Google engineers found a way to use return trampolines ("retpolines") for indirect jumps; apparently the CPUs can not so easily be tricked into misspeculating these. This can be done where no new microcode is available to defend against Spectre-2; it also seems to perform better on some older CPUs. Patches for compiler support and the Linux kernel are available. This solution was found effective on most CPUs, but not on intel Skylake.
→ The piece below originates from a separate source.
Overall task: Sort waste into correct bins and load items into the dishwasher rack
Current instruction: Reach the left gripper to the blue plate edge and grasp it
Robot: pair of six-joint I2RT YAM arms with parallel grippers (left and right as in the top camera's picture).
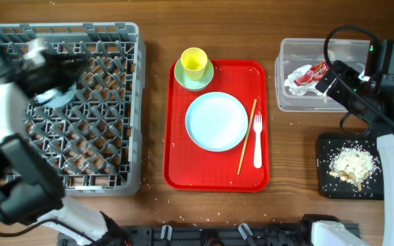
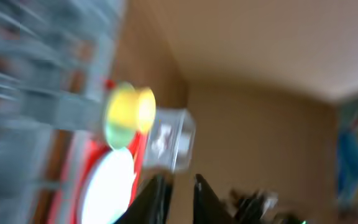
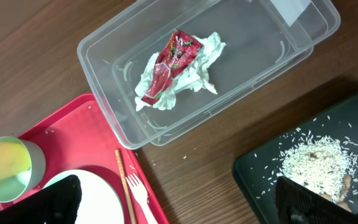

intel has suggested a different approach: By supplying a microcode update, they added the ability for Operating System kernels to write to two new Machine Specific Registers (MSRs) to control and limit the speculation for indirect branches. In particular, one can restrict the indirect branch speculation (IBRS) and also ensure that the branch target buffer will be cleared on transitions to higher privileged code (IBPB) by writing to the respective MSRs (SPEC_CTRL, PRED_CND). With the microcode patches and some small kernel and hypervisor patches, these new features can be used to protect against the attack both within a privilege domain (IBRS) and to higher privileged domains (IBPB). This is better than manually discarding BTB completely on entry into a more privileged mode (e.g. by manual poisoning); nevertheless, this also causes a measurable performance impact on some workloads and slows down system calls significantly.

(The patches use nospec (SUSE) or noibrs (RedHat) kernel boot parameters to control the Linux kernel pieces of this.)

At this point, there is still discussion which approach is better and neither has been merged into the upstream vanilla Linux kernels. This means that Spectre-2 is not really mitigated in the upstream Linux kernel yet; RedHat and SUSE vendors have though shipped patches for this in their vendor kernels to mitigate the situation; so far these solutions seem to hold up against attacks.

On 2018-01-05, patches for Xen to work around this CPU flaw were also still under review and testing.

Meltdown-3, CVE-2017-5754

Variant 3 is similar to variant 1, only that the first speculative access is on a kernel address from userspace. The access causes a fault, of course, but until this fault is delivered, speculation continues using the illegally accessed data and exposing it via cache effects. Unfortunately, the fault delivery happens asynchronously and rather late, enough time for speculatively executed code to cause data-dependent traces in the cache.

Like Spectre-2, this is very serious again -- it allows unprivileged userspace code (from attackers) to (slowly) "read" memory from the kernel space. Fortunately, this does not affect the Xen hypervisor in HVM (full virtualization) mode, as the hypervisor memory is in ad different address space (and thus not at all mapped) when running in a guest VM context. Likewise, it does not affect KVM virtualization, where different address spaces and EPT is used as well.

This vulnerability subverts the memory isolation between userspace processes and from userspace to kernel and thus makes container isolation ineffective.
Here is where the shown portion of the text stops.